Observe that we can recover in the same way other (weaker) properties: CoP, MT and DNI/DNE (local \& global).}›
lemma "𝔉 ℱ ⟹ lCoPw(❙→)(❙¬)" nitpick oops (*countermodel*)
lemma cons_lcop1: "[❙∘b, a ❙→ b ❙⊢ ❙¬b ❙→ ❙¬a]" using Cl_fr_def conn by auto
lemma "𝔉 ℱ ⟹ lCoP1(❙→)(❙¬)" nitpick oops (*countermodel*)

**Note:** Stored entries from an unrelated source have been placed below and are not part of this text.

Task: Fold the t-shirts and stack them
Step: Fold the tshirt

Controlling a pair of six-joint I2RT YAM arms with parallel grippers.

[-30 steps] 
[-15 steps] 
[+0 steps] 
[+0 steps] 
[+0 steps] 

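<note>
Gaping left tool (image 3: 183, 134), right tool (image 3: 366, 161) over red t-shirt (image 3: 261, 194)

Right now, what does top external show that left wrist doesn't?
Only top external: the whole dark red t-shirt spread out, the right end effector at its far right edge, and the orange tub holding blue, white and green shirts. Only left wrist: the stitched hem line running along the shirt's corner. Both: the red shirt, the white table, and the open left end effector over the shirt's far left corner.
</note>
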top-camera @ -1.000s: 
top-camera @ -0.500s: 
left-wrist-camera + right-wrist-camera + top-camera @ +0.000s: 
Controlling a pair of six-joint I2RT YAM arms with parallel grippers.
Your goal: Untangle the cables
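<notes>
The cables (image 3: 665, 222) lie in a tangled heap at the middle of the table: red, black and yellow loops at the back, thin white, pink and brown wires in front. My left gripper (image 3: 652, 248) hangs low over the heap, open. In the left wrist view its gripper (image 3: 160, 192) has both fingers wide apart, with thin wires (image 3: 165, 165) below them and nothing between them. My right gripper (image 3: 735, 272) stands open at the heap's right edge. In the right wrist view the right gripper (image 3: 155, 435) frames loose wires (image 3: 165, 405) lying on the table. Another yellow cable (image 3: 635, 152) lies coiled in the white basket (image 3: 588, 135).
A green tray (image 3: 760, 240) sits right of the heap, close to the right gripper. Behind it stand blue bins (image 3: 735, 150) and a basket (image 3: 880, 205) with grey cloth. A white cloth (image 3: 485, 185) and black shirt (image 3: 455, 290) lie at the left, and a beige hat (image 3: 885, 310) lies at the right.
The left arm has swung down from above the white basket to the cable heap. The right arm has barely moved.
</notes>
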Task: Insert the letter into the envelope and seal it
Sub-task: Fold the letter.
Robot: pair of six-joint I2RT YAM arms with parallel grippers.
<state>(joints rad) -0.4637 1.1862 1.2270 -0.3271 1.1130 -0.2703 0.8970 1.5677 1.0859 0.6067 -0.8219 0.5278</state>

lemma cons_lcop2: "[❙∘b, a ❙→ ❙¬b ❙⊢ b ❙→ ❙¬a]" using Cl_fr_def conn by auto
lemma "𝔉 ℱ ⟹ lCoP2(❙→)(❙¬)" nitpick oops (*countermodel*)
lemma cons_lcop3: "[❙∘b, ❙¬a ❙→ b ❙⊢ ❙¬b ❙→ a]" using Cl_fr_def conn by auto
lemma "𝔉 ℱ ⟹ lCoP3(❙→)(❙¬)" nitpick oops (*countermodel*)
lemma cons_lcop4: "[❙∘b, ❙¬a ❙→ ❙¬b ❙⊢ b ❙→ a]" using Cl_fr_def conn by auto
text‹\noindent{Disjunctive syllogism (DS).}›
lemma "𝔉 ℱ ⟹ DS1(❙→)(❙¬)" nitpick oops (*countermodel*)
lemma cons_ds1: "[❙∘a, a ❙∨ b ❙⊢ ❙¬a ❙→ b]" using conn by auto
lemma "DS2(❙→)(❙¬)" by (metis Cl_fr_def DS2_def compl_def impl_def join_def neg_C_def)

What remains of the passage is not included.